I have 3 nodes with 3 shards and 2 replicas on each:
Added also the XML config for the sharding and replicas
<default_cluster>
<shard>
<internal_replication>true</internal_replication>
<replica>
<default_database>shard</default_database>
<host>clickhouse-0</host>
<port>9000</port>
<user>default</user>
<password>default</password>
</replica>
<replica>
<default_database>replica</default_database>
<host>clickhouse-2</host>
<port>9000</port>
<user>default</user>
<password>default</password>
</replica>
</shard>
<shard>
<internal_replication>true</internal_replication>
<replica>
<default_database>shard</default_database>
<host>clickhouse-1</host>
<port>9000</port>
<user>default</user>
<password>default</password>
</replica>
<replica>
<default_database>replica</default_database>
<host>clickhouse-0</host>
<port>9000</port>
<user>default</user>
<password>default</password>
</replica>
</shard>
<shard>
<internal_replication>true</internal_replication>
<replica>
<default_database>shard</default_database>
<host>clickhouse-2</host>
<port>9000</port>
<user>default</user>
<password>default</password>
</replica>
<replica>
<default_database>replica</default_database>
<host>clickhouse-1</host>
<port>9000</port>
<user>default</user>
<password>default</password>
</replica>
</shard>
</default_cluster>
I am doing the following example:
create database test on cluster default_cluster;
CREATE TABLE test.test_distributed_order_local on cluster default_cluster
(
id integer,
test_column String
)
ENGINE = ReplicatedMergeTree('/default_cluster/test/tables/test_distributed_order_local/{shard}', '{replica}')
PRIMARY KEY id
ORDER BY id;
CREATE TABLE test.test_distributed_order on cluster default_cluster as test.test_distributed_order_local
ENGINE = Distributed(default_cluster, test, test_distributed_order_local, id);
insert into test.test_distributed_order values (1, 'test1');
insert into test.test_distributed_order values (2, 'test2');
insert into test.test_distributed_order values (3, 'test3');
The results are not the same, and they contain duplications: Eg
Result 1:
Result 2:
What am I missing?
I expect to not have duplicated rows in the select
I think this post probably sums up what you're trying to achieve - https://altinity.com/blog/2018/5/10/circular-replication-cluster-topology-in-clickhouse It's a little old but the principle applies - For Clickhouse not a topology that's recommended.

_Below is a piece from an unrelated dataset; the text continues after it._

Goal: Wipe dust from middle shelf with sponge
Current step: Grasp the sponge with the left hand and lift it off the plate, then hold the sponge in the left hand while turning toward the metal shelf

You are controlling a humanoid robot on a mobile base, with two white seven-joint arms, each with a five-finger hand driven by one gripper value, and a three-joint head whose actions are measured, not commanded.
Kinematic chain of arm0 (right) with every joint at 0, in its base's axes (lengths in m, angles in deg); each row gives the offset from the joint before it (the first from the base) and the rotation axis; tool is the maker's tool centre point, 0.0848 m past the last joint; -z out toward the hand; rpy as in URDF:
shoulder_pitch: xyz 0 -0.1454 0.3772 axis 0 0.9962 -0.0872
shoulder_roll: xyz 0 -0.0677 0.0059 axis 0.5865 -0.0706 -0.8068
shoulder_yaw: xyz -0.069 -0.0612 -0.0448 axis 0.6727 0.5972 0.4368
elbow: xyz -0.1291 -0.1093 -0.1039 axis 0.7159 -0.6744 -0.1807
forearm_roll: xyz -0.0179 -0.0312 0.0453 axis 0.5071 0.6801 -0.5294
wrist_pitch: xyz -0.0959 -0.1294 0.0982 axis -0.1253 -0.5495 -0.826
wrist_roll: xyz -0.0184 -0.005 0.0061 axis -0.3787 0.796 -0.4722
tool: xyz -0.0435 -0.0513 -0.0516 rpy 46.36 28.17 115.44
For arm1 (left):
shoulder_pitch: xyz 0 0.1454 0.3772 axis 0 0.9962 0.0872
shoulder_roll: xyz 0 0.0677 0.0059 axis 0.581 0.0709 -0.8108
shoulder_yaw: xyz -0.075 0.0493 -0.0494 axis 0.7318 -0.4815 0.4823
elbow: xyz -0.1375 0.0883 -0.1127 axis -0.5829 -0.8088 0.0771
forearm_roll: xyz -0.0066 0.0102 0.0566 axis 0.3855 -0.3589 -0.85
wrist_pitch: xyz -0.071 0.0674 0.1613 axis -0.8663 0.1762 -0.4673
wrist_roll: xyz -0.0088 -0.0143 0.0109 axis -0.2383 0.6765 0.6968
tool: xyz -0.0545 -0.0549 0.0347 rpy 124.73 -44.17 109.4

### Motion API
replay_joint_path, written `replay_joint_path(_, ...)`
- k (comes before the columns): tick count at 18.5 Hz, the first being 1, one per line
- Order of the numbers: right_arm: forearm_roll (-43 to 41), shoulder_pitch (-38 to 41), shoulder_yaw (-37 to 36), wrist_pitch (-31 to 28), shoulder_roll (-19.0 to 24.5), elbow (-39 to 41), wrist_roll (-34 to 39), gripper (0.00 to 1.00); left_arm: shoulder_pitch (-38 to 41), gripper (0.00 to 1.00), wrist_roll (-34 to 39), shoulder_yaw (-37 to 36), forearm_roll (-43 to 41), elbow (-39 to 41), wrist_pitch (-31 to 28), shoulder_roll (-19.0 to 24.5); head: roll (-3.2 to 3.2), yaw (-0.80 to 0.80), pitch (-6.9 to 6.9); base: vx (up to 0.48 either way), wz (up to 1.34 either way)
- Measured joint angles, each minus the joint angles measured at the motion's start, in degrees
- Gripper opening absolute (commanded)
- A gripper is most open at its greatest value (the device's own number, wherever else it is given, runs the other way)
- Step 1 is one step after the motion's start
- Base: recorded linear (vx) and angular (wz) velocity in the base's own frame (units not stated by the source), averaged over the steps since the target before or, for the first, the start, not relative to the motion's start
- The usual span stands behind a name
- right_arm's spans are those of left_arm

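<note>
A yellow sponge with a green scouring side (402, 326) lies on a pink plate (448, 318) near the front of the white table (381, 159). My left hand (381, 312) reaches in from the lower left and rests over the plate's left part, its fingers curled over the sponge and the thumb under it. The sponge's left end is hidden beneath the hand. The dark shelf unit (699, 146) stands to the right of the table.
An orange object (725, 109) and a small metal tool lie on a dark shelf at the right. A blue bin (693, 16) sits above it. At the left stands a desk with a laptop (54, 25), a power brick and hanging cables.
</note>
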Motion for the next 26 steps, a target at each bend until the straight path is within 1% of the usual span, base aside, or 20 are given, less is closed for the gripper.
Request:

Consider this simplified example:
<shard>
// These two are replicas of each other
<replica>
<host>cluster_node_0</host>
</replica>
**<replica>
<host>cluster_node_2</host>
</replica>**
</shard>
<shard>
<replica>
<host>cluster_node_1</host>
</replica>
<replica>
<host>cluster_node_0</host>
</replica>
</shard>
<shard>
**<replica>
<host>cluster_node_2</host>
</replica>**
<replica>
<host>cluster_node_1</host>
</replica>
</shard>
Let's suppose data is written into the first shard on node cluster_node_0
. It will then be replicated to the shard on cluster_node_2
- as the zookeeper path is the same.
Now for the issue. You have also defined the 3rd shard on cluster_node_2
. When you create this table, it will physically contain data from 2 shards - the 1st and 3rd - I've attempted to highlight with **
.
When a query comes in, it will be sent to each shard. The challenge is each local table will respond with results from both shards - hence you get duplicates.
Generally, avoid more than one shard on a host - the blog explains how you can achieve more than one buts its not recommended or ever need.